Em 1926 Monteiro Lobato mudou-se para os EUA. Ia como adido comercial brasileiro e levava na bagagem um romance americano. Chamava-se O Choque das Raças (depois rebatizado como O Presidente Negro). A história de ficção científica (uma das primeiras do gênero escritas no Brasil) se passava no ano de 2228. Nessa época o eleitorado se dividira em três facções: os homens brancos, as mulheres e os negros. Os negros aproveitam a desunião entre homens e mulheres brancos para eleger um presidente negro. Os brancos se vingam esterilizando os vencedores com um produto para alisar cabelos.
Lobato escreveu O Choque das Raças de olho na série Tarzan, que já alcançava a tiragem de milhões de exemplares. “Eu me acho capaz de escrever para os Estados Unidos por causa do meu pendor para escrever para crianças. Acho o americano sadiamente infantil”.
Mas ele era ingênuo. O americano é um povo muito cioso de sua dignidade. Uma visão tão crua dos conflitos entre negros e brancos acabou não agradando.
O romance não agradou lá, mas aqui teve o mérito de ser a primeira obra de ficção científica a sair da pena de um grande escritor.
A ida aos EUA acabou servindo por outros motivos. Lobato extasiou-se com a civilização americana. Foi aos grandes teatros, onde a fina flor da beleza americana era exibida quase nua, andou de metrô... “A mim o que mais me assombrou foi a New York subterrânea, com suas numerosas linhas de subway, seus trens, suas estações, imensas, restaurantes, lojas, cafés, livrarias, etc, etc. Tudo invisível para quem anda na New York da superfície. Uma pessoa pode passar a vida na cidade subterrânea sem necessidade de vir à superfície para coisa nenhuma”, admitiu ele, numa carta da época.
E os EUA da época eram pura riqueza: “Sente-se em tudo a riqueza espantosa do país. Não há pobres, o pobre daqui é o remediado daí. Toda gente possui auto. O porteiro cá de nossa casa possui um cadillac”.

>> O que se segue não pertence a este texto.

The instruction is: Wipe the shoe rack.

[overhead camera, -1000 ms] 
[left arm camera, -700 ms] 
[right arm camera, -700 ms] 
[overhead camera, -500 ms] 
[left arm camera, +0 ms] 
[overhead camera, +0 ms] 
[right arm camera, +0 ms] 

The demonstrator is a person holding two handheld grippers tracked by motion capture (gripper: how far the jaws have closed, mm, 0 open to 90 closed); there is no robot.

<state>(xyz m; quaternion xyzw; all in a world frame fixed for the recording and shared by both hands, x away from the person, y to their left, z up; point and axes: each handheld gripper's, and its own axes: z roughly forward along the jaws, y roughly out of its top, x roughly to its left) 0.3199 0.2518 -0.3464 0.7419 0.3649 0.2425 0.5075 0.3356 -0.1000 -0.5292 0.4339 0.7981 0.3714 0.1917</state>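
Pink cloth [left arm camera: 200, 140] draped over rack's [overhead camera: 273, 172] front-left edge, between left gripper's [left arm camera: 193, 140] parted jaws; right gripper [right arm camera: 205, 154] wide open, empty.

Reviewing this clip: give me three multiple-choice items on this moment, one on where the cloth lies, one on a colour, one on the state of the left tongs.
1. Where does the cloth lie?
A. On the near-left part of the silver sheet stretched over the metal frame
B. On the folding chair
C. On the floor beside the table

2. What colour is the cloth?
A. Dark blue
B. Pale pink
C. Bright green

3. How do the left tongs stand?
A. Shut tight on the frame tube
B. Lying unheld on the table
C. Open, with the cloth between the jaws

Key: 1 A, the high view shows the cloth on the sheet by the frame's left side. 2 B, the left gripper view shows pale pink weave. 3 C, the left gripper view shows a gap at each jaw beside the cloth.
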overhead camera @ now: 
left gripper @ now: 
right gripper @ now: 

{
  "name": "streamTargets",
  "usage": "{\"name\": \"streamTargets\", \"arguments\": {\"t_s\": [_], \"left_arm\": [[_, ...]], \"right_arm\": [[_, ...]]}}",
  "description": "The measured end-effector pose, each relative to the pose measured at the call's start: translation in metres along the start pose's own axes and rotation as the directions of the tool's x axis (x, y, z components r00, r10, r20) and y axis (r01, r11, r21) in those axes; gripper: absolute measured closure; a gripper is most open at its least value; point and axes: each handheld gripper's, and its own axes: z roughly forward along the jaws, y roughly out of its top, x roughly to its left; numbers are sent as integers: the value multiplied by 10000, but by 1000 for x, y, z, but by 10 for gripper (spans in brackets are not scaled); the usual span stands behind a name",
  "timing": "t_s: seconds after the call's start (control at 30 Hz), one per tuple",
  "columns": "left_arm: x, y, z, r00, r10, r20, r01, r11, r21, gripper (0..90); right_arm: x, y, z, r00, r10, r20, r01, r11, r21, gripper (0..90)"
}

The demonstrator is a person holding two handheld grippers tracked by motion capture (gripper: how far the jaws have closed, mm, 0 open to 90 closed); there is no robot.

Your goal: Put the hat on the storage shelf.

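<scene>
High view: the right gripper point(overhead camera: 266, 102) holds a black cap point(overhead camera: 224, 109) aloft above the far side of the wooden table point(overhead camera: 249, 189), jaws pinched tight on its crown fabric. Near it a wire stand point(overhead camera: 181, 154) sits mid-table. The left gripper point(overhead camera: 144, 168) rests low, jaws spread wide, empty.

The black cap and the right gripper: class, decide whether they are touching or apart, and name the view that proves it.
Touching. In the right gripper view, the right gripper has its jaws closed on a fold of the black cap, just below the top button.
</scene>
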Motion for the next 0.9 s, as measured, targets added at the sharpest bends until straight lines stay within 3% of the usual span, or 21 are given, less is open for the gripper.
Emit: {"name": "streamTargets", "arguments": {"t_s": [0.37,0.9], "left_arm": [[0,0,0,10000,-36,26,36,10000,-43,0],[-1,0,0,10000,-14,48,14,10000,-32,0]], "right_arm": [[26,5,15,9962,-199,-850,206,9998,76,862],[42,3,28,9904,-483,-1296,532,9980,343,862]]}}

Monteiro Lobato olhou aquilo e achou que o Brasil também podia ser rico como os EUA. Afinal, eram países quase do mesmo tamanho, descobertos em épocas próximas e com a população constituída dos mesmos elementos: o negro, o branco europeu e o índio. Mas, para isso, era necessário descobrir de onde vinha tanta riqueza. O que fazia dos EUA o que ele era? Lobato matutou, matutou e chegou a uma conclusão - o petróleo e o ferro eram os pilares da civilização americana. Tudo dependia do petróleo e do ferro.
Um livro, por exemplo. Para fazê-lo é necessário cortar uma árvore. Necessita-se, então, de um machado ou de uma serra, que são feitos, adivinhe de quê? Ferro. Se a serra for elétrica, vai precisar de óleo, que é feito de petróleo. A árvore precisa ser transportada por uma caminhão ou um trem. Tanto um como outro são feito de ferro e usam petróleo como combustível. As máquinas que vão transformar a madeira em papel também são feitas de ferro... No final o livro chega às mãos do leitor depois de passar por um longo processo constituído de coisas que são de ferro e se movimentam graças ao petróleo.
Atualmente começa a se delinear um mundo que não dependerá tanto desses dois elementos, mas na época de Lobato, eles mandavam e desmandavam como se fossem donos do mundo. E na verdade eram.
O escritor percebeu isso e quis dar ao Brasil os reizinhos da indústria. Para isso ele tratou de conhecer todos os detalhes sobre o assunto e sobre a indústria americana. Ajudou muito o fato dele ter traduzido para o português um livro de Henry Ford, o magnata da indústria automobilística. Quando chegou nos EUA, um agente da Ford estava esperando-o para levá-lo ao hotel e guardar sua bagagem - uma imensidade de livros - num depósito da empresa até que o escritor achasse uma casa.
Em 1930 acontece uma revolução no Brasil e Getúlio Vargas sobe ao poder, dando início ao Estado Novo. “Revolução nada”, pensou Lobato, lá consigo. “O Brasil é um grande curral eleitoral. Mudam-se os governos, mas ficam os coronéis. Nada muda. Só tiram um coronel para colocar outro no lugar. Revolução é o que vou fazer com o petróleo e o ferro”.
Mas o episódio tem um reflexo na vida do escritor. Da mesma forma que nas cidadezinhas do interior, onde quando a oposição ganhava lá iam para a rua todos os funcionários públicos, Getúlio promoveu a varredura. Lobato perdeu o cargo e voltou para o Brasil. Trazia consigo o sonho de ficar rico explorando o petróleo. Por tabela, o Brasil também ficaria rico. Havia de ser uma potência mundial e de repetir na América do Sul a prosperidade da América do Norte.